Профессор поспешно спросил:
– Как дела у вас в армии?
– Знаешь, папа, смешно, но это так: мы там меньше знаем, чем вы здесь.
– Нет, я не про то. Какое в армии политическое настроение? За что вы, собственно, сражаетесь?
Дмитрий неохотно ответил:
– Розно. Есть части, совершенно черносотенные, только о том и мечтают, чтобы воротить старое, – например, сводно-гвардейский полк, высший командный состав. Но офицерская молодежь, особенно некадровая, почти сплошь за Учредительное собрание.
Иван Ильич захохотал своим раскатистым смехом.
– И вы верите, что вас не проведут на мякине, как наивных воробушков?
Дмитрий слабо и виновато улыбнулся. Катя размешивала деревянной ложкой заваренные кипятком отруби. Он спросил:
– Что это вы, Катя, мастерите?
– Месиво для поросенка. Сейчас пойду кормить. – Она надела пальто, повязалась платком. – Хотите посмотреть поросенка моего?
– Пойдемте! Давайте, я миску понесу… Мама, мы сейчас.
– Только оденься, холодно.
* * *Ветер шумно проносился сквозь дикие оливы вдоль проволочной ограды и бешено бил в стену дачи. Над морем поднимался печальный, ущербный месяц. Земля была в ледяной коре, и из блестящей этой коры торчали темные былки прошлогодней травы.
Катя с Дмитрием зашли по ту сторону дачи. Под лестницею на мезонин был чуланчик, из него неслось взволнованное хрюканье и повизгивание.
– Давайте миску. – Катя отперла дверь и исчезла с мискою в темноте чулана. Послышался ее смеющийся голос: – Погоди, дурачок!.. Ах ты, господи! Миску опрокинешь!.. Пошел прочь! Ну, ешь!
Она вышла из чулана. Дмитрий протянул ей обе руки.
– Ну, Катя, здравствуйте!
И крепко пожимал ей руки и смотрел в похорошевшее лицо.
– Рассказывайте, Катя, как вы тут живете.

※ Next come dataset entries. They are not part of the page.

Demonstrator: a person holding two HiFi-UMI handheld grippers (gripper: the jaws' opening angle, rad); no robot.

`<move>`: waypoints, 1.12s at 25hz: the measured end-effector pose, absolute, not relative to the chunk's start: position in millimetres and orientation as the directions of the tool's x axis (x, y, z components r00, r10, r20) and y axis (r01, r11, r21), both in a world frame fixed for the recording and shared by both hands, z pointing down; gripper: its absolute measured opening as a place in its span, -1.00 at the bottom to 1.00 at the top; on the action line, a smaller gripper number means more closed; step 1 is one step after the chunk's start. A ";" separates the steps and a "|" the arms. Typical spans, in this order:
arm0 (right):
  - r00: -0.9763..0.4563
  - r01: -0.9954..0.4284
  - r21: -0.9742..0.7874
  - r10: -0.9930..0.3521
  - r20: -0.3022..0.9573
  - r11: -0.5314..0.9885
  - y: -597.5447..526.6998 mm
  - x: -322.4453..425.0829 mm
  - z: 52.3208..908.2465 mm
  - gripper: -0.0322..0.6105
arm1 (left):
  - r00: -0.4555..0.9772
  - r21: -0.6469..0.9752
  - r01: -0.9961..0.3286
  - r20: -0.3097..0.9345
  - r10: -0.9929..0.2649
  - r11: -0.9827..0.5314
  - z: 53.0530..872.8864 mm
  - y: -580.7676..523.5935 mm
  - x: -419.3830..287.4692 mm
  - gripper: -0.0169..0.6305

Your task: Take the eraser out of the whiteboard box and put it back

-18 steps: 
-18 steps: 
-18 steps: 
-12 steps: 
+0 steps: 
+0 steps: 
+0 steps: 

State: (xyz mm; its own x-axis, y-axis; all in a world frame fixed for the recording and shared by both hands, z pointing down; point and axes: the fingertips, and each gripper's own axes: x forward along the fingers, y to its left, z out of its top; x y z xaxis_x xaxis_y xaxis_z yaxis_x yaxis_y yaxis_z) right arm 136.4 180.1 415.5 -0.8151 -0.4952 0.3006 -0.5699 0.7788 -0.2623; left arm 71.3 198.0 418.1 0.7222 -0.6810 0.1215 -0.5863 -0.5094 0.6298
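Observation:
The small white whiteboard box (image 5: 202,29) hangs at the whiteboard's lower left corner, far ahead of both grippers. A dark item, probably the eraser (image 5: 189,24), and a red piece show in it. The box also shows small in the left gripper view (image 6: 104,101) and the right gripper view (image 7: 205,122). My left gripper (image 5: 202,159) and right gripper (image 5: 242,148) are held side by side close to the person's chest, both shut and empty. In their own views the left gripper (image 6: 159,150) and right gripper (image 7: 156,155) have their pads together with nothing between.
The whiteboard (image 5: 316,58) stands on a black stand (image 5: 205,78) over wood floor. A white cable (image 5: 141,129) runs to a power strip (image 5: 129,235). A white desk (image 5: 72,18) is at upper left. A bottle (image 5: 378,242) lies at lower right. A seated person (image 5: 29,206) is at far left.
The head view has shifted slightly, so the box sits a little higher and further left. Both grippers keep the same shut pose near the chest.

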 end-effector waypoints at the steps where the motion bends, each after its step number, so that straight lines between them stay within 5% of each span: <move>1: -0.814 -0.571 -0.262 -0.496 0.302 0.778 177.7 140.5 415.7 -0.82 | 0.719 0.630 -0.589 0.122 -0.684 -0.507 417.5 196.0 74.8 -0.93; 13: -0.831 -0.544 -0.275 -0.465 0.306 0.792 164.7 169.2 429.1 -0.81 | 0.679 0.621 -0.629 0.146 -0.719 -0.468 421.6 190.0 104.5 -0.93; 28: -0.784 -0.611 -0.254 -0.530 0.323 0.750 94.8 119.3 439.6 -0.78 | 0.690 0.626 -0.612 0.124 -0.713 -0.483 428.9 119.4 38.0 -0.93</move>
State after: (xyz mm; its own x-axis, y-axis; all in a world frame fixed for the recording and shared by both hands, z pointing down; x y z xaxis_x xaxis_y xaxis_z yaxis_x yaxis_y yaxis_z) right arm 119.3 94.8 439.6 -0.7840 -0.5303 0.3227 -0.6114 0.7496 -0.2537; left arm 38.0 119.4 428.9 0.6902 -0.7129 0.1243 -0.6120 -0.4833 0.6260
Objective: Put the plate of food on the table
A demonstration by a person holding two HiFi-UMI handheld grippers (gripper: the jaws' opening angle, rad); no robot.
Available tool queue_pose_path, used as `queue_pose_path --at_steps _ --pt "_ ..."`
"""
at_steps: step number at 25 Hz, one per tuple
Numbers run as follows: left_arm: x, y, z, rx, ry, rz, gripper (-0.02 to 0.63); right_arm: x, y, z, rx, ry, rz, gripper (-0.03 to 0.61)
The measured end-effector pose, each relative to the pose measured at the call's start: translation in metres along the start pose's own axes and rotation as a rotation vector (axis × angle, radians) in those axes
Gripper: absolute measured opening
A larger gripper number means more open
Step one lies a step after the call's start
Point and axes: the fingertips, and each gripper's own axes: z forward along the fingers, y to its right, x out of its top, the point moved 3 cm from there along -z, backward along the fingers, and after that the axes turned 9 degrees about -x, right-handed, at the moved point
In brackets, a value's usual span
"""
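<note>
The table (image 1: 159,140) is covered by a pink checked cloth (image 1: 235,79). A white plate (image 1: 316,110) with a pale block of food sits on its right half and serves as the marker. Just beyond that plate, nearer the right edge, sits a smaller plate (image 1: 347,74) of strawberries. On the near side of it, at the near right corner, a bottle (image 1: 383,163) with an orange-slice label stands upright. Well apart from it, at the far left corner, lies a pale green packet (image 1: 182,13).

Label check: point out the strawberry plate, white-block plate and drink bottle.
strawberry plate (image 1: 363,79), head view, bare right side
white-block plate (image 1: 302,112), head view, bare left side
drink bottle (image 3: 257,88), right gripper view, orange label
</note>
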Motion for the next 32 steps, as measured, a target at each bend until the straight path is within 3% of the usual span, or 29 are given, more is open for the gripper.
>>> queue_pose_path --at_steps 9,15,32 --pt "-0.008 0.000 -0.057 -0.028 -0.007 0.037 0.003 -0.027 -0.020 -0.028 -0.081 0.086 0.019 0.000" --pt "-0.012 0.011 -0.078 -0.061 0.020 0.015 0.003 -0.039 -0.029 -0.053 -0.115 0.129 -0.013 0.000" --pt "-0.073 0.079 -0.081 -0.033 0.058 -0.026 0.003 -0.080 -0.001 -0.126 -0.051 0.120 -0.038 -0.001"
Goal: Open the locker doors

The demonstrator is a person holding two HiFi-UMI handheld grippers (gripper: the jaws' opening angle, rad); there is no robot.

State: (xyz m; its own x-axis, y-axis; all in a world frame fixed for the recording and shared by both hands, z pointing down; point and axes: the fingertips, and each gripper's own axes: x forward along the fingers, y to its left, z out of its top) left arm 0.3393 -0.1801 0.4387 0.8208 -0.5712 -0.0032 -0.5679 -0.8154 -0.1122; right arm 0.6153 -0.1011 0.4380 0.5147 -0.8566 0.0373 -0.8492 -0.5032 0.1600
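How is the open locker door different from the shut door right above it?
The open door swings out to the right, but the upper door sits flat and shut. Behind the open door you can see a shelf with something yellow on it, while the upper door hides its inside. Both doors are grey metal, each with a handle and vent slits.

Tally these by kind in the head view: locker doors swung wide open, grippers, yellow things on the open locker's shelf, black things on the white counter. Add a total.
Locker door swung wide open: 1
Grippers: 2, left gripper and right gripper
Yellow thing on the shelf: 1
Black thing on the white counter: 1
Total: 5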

– Как живу. Я всегда хорошо живу. Может, надоест, а сейчас очень интересно все. Вот поросенок этот, – сколько нового, неожиданного, я и не думала, что свиньи такие умные. Наседка уж сидит на яйцах. В стирке я нашла новый способ. И еще очень интересно в кухне готовить. Вы знаете, – если слушать, у всех вещей свои голоса. Каждая кастрюля на плите, каждая сковорода имеет свой звук. Я, не глядя, слышу, когда закипает молоко, когда каша густеет. Очень интересно в этом шипении и клокотании ловить чуть слышные живые голоса. И новые кушанья выдумывать. Не видишь времени. Дни, как стрелки: проносятся, – жжик, и падают.
Дмитрий смотрел на нее говорящими глазами и улыбался.

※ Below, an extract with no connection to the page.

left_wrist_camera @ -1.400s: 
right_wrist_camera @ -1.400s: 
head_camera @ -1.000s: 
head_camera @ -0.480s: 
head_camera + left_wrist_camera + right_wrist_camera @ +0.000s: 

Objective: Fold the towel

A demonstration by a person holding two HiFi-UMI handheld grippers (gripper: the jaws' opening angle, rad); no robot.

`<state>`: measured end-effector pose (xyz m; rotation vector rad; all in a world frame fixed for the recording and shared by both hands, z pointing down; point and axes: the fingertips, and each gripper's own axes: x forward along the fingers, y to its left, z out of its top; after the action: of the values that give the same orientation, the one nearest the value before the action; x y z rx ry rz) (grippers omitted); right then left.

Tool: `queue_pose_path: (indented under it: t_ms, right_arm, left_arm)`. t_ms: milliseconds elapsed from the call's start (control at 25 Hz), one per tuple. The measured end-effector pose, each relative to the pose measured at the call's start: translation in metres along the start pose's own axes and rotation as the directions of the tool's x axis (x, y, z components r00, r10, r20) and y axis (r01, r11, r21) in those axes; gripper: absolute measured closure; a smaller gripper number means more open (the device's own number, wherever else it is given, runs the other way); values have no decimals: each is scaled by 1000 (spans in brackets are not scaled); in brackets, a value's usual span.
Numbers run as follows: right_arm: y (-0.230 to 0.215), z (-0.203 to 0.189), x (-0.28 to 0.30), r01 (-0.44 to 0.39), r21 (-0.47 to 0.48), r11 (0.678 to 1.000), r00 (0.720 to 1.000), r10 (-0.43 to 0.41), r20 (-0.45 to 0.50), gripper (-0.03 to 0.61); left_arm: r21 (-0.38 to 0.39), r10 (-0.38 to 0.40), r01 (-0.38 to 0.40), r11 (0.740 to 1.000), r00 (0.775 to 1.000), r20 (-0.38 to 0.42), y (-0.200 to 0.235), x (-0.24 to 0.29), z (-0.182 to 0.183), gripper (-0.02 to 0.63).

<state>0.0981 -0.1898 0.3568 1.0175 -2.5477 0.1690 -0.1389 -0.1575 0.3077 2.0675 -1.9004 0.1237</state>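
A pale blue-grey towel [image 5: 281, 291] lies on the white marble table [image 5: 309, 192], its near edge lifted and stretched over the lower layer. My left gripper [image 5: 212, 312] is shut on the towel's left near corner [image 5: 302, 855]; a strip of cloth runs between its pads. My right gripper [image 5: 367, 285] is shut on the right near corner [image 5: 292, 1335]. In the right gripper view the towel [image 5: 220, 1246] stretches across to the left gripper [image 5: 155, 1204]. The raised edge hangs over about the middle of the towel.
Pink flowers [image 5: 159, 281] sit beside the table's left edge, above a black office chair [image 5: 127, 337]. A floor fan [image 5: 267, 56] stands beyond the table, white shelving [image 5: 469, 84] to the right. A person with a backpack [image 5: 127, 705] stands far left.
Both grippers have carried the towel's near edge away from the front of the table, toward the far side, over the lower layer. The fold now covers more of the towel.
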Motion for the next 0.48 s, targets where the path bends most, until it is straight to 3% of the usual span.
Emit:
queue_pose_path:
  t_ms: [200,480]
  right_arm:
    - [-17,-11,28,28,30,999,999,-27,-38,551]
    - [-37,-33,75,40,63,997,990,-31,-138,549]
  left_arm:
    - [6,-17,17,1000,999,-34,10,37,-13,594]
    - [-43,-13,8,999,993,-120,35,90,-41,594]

– Смотрю я на вас, и мне вспоминается Паскаль9. Он говорит, что мысль наша всегда обращена к прошедшему и будущему, а о настоящем мы никогда не думаем, и поэтому никогда не живем, – только все надеемся жить… А вот вы это умеете, – из всего извлекать настоящее. Как это редко!

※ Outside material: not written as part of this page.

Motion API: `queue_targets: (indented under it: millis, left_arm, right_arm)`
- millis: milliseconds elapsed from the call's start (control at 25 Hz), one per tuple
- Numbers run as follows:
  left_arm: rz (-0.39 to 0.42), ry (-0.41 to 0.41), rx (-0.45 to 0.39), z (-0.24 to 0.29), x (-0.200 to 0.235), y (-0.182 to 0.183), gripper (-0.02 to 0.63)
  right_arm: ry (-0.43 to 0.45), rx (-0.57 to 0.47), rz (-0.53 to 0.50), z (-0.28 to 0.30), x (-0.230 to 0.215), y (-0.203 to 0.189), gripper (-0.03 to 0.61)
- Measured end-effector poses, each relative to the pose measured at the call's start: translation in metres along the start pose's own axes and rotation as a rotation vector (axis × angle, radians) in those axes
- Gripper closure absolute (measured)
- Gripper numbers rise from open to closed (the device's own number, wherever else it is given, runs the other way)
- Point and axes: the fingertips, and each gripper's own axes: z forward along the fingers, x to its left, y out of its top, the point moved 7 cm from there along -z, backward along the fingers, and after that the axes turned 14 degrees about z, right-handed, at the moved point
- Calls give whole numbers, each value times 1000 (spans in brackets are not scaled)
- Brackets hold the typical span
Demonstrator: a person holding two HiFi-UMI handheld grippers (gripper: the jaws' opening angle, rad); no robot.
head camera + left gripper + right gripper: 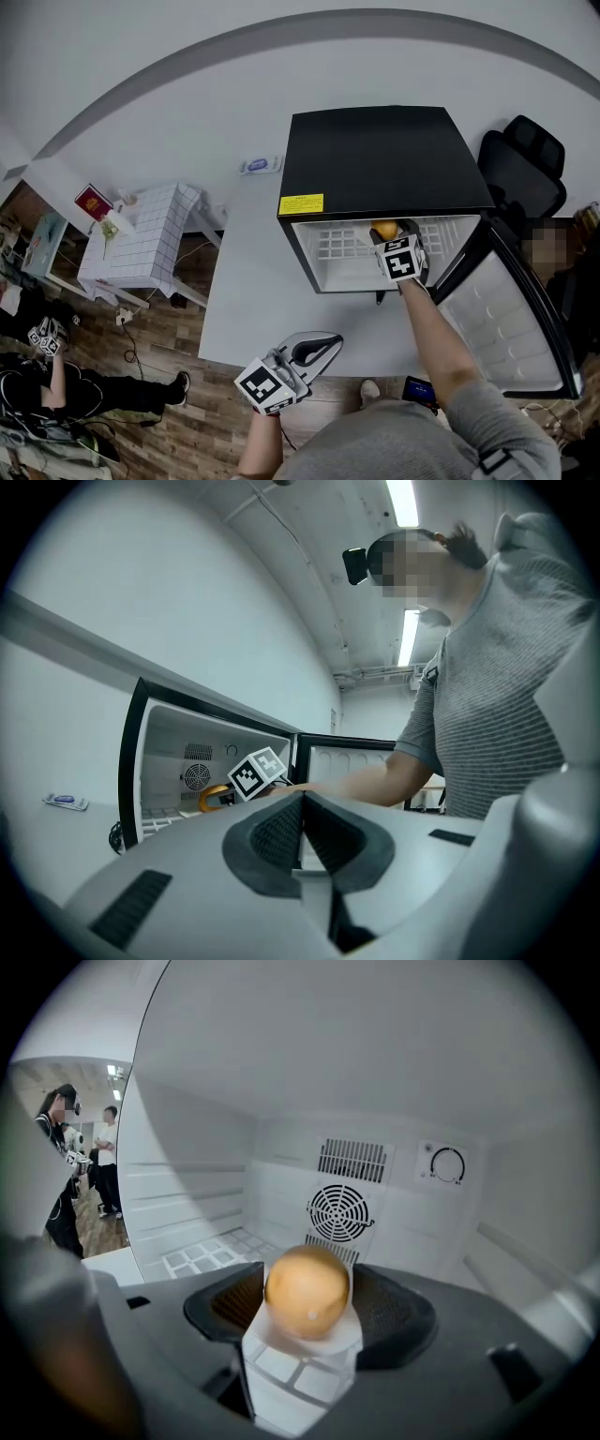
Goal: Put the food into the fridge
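**Fridge open, orange held inside.**
My right gripper [309,1314] is clamped on an orange [307,1288] inside the fridge [384,155], above its white grid shelf [208,1256] and in front of the rear fan [340,1213]. The door [511,319] stands swung wide to the right. My left gripper [302,832], jaws together on nothing, hovers over the near edge of the table [253,281] bearing the fridge.

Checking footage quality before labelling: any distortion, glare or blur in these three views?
Head view: strong fisheye curvature, black mini fridge evenly lit. Left gripper view: ceiling strip light blown out. Right gripper view: round orange fruit sharp, dark vignetted corners.
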Motion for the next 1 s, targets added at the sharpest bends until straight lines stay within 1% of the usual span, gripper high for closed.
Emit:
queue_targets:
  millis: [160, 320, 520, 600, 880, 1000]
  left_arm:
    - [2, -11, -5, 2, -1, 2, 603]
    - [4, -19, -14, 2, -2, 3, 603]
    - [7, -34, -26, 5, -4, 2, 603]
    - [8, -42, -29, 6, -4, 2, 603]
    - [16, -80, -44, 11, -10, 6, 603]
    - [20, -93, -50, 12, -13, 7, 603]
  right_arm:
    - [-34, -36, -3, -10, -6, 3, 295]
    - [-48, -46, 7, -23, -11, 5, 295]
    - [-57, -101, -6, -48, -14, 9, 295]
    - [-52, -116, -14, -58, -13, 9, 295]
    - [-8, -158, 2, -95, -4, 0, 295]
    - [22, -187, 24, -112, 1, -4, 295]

– Ну, Дмитрий, это все пустяки. Расскажите про себя. Правду. Что у вас?
– Что у нас… Катя, так скверно, так скверно, что хуже и нельзя! Нигде никаких решительно корней, народ относится к нам враждебно, весь пропитан большевистской злобой, совершенно одичал, звериные стали глаза и звериные алчные лапы, – только рвать, забирать себе все, что увидят. И сам тоже звереешь. Кругом кровь, грязь без конца. И в каком-то далеком прошлом представляется, – лампа с зеленым абажуром, Эсхил, Гераклит, несравненный мой Эрвин Роде, Виламовиц10. И кажется, – никогда уже, никогда это никому не будет нужно. Происходит новое нашествие варваров. Ведь, по существу, это война против культуры, против всех высших духовных ценностей. Вместо науки – публицистика «Правды», вместо поэзии – Демьян Бедный, вместо живописи – толстопузые попы и звероподобные генералы на плакатах.
– Дмитрий, нельзя так. Это же временное.
– Временное? А культура гибнет, кругом всё разрушают, жгут, развешивают. Что мне до того, что в свое время пришло Возрождение? А Венера-то Милосская – без рук, фидиевы скульптуры безголовые, от Архилоха, Сафо, Гераклита11 остались одни клочья. А главное, и в народ я теперь потерял всякую веру. Теперь он открыл свой подлинный лик – тупой, алчный, жестокий. Какой беспросветный душевный цинизм, какая безустойность! В самое дорогое, в самое для него заветное наплевали в лицо, – в Бога его! А он заломил козырек, посвистывает и лущит семечки. Что теперь когда-нибудь скажут его душе Рублев, Васнецов, Нестеров12?